OSIsoft Releases High Availability Version of the PI System

Jan. 9, 2007
OSIsoft has announced the release of a High Availability (HA) PI System, a significant update to the company's enterprise class real-time historian platform

OSIsoft has released a High Availability (HA) PI System, a significant update to the company's enterprise class real-time historian platform. This unified release meets the demands of organizations that depend on the availability of operational data and introduces a boost in protecting data by providing fault-tolerant software that delivers interface failover, buffering, PI Server replication and SDK services.

The PI System is fundamental to the operational strategy of global leaders in manufacturing, energy, utilities and other process industries where access and visibility into mission-critical data is paramount to the success of many initiatives including compliance, energy management and performance improvement.

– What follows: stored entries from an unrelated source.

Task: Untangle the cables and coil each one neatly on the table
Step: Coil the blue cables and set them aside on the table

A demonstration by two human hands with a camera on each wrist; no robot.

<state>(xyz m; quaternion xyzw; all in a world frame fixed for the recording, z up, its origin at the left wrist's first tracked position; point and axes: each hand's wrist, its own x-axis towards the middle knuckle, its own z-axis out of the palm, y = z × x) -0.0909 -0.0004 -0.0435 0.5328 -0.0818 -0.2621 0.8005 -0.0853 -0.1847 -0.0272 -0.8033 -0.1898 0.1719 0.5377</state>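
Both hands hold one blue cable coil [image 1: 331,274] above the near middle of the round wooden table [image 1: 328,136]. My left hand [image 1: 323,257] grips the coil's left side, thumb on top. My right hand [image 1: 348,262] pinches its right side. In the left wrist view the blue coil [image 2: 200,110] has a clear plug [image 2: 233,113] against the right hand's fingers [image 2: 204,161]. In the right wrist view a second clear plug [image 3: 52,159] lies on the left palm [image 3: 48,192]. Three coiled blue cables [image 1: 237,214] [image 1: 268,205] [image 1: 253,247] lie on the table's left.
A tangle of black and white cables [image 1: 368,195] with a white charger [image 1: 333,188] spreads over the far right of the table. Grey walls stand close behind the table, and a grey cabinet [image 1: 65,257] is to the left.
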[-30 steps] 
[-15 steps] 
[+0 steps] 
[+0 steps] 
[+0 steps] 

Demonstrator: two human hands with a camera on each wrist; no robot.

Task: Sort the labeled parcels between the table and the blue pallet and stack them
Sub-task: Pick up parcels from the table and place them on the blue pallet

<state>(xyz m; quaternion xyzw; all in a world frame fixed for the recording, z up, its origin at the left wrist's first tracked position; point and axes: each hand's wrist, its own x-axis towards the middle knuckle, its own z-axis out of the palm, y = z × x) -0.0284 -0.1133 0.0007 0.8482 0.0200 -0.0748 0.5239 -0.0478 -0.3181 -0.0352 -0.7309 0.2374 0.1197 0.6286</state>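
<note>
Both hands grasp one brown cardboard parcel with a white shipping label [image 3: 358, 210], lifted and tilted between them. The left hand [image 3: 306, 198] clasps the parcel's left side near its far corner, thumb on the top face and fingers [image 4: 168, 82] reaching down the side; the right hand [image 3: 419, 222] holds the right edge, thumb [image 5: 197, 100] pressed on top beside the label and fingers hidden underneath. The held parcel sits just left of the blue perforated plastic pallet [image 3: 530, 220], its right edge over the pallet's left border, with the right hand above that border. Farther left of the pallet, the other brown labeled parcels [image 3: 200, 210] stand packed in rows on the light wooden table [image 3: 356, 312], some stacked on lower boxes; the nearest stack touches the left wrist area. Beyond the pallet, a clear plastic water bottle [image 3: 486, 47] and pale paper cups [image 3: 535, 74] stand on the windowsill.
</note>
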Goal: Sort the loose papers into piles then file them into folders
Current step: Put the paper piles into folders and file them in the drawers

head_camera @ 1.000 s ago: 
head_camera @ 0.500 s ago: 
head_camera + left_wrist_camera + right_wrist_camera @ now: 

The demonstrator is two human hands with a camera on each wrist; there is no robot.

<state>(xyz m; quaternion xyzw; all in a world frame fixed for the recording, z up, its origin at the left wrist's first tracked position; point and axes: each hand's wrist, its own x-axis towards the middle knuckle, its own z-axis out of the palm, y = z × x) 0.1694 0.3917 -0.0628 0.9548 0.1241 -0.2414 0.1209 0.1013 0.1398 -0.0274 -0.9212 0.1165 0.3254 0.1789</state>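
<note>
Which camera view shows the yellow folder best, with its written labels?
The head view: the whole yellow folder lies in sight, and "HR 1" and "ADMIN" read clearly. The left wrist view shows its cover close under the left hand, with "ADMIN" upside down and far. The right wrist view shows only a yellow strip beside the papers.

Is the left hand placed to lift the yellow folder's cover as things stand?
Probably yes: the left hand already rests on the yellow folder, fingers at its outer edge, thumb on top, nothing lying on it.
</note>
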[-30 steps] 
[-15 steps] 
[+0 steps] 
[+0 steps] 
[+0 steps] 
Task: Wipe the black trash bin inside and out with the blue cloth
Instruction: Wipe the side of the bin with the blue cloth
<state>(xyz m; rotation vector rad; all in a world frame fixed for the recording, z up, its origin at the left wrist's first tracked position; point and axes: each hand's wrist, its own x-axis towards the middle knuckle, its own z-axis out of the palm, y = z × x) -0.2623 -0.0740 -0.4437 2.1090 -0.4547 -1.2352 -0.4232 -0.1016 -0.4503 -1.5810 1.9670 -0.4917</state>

"Depending on the style of manufacturing, real-time event definition and monitoring may be critical to your composite application. While a failed business transaction can usually be detected and corrected at a later point, long-term damage to assets, brand, and loss of life can result if critical manufacturing events aren't sensed and responded to in a timely manner," said Colin Masson, in the October 2006 AMR Research article 'SOA on Steroids: The Reality of Manufacturing Composite Applications.' "It's no coincidence that data historians have reemerged as a critical foundational element of emerging manufacturing SOAs. This new generation of data historians do much more than aggregate, compress, archive, and trend real-time data. Today they are huge (and sometimes distributed) state detection machines, designed for complex definition and real-time evaluation of complex events."

Even in a simple configuration, there are unavoidable conditions that can trigger data loss or render data inaccessible. While the PI System can prevent data loss during planned maintenance, lack of access to data during a maintenance period may be unacceptable for the end user who depends on timely access to that data. Unplanned downtime represents another potential source of data loss. Cables become exposed, network issues occasionally surface and other situations may arise that can bring down a system momentarily or until such time as a failure is detected and repaired. With the HA release, there is greater assurance that data will always be gathered, stored and available to everyone across the organization. Existing OSIsoft customers can upgrade from PI to PI HA using point-and-click tools that leverage existing operational investments and infrastructure.

Within the release, primary technical advances include:

  • PI Server replication
  • Redundant PI Servers including a primary and one or more secondary servers, together referred to as a "collective." The PI server configuration tables will be replicated across the collective.
  • Interfaces -- All interfaces will write time-series data directly to members of the collective, buffering data temporarily for those unable to receive it for a period of time and assuring that time-series data stored in each archive is an exact duplicate of the others.
  • Fail-over-Changes to the PI interface design to accommodate HA include the ability to have a pair of PI interface nodes connected to a PI Server or to the collective. If the primary interface node fails to deliver data to the PI Servers, it will fail-over to the secondary PI interface to run in "hot" standby mode. PI interfaces can now be started without a connection to the PI server.